» **Exercise directions**
Among the lines below, return each one that contains the word "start".

....

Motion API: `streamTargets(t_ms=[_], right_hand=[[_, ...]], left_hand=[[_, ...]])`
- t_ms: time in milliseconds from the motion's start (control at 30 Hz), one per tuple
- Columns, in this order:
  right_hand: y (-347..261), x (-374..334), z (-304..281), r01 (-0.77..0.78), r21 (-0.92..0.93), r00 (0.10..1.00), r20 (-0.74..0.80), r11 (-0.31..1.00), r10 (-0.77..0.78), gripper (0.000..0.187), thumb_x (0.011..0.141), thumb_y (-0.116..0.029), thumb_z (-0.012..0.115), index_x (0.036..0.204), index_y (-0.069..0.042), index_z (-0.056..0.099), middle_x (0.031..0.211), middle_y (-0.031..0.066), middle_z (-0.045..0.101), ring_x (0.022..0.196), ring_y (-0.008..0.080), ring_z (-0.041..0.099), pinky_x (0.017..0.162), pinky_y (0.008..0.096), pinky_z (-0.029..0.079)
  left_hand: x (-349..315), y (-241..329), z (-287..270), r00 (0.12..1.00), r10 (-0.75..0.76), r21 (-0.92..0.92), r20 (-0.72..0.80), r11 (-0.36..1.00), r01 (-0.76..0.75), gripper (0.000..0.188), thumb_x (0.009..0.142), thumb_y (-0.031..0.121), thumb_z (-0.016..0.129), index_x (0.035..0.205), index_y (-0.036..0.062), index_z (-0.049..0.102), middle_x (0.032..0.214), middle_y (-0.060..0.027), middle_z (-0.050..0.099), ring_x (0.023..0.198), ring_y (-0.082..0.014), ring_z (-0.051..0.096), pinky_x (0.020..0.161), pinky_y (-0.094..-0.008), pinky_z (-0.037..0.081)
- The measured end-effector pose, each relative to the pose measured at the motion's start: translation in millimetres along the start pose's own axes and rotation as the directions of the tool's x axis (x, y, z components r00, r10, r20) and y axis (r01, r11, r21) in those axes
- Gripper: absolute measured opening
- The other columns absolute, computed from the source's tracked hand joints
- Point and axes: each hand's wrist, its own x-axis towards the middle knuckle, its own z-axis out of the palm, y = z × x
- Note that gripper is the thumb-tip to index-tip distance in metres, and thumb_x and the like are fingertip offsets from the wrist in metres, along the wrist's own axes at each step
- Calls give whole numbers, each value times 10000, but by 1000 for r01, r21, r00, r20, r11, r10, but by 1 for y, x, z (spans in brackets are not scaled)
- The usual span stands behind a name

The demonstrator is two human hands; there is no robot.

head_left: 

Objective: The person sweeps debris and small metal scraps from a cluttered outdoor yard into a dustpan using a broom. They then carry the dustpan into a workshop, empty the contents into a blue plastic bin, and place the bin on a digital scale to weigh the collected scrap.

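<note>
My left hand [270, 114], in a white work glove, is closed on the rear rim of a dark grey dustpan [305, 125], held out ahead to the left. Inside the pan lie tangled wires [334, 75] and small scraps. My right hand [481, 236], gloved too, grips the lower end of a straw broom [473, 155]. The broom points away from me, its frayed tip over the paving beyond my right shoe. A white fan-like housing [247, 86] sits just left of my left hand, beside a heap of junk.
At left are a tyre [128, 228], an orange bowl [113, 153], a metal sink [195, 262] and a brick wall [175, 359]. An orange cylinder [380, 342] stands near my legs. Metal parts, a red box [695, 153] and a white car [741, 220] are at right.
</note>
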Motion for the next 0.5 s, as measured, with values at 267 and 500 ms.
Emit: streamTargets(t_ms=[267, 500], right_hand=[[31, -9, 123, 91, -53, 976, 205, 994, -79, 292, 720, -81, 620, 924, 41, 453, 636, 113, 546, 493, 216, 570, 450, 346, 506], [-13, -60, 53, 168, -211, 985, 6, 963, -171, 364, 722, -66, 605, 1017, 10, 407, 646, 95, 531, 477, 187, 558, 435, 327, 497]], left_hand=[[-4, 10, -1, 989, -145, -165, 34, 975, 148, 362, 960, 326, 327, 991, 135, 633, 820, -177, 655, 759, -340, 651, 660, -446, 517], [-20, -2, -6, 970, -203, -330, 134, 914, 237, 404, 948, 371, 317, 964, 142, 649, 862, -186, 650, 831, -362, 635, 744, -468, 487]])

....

» **Exercise result**
- t_ms: time in milliseconds from the motion's start (control at 30 Hz), one per tuple
- The measured end-effector pose, each relative to the pose measured at the motion's start: translation in millimetres along the start pose's own axes and rotation as the directions of the tool's x axis (x, y, z components r00, r10, r20) and y axis (r01, r11, r21) in those axes

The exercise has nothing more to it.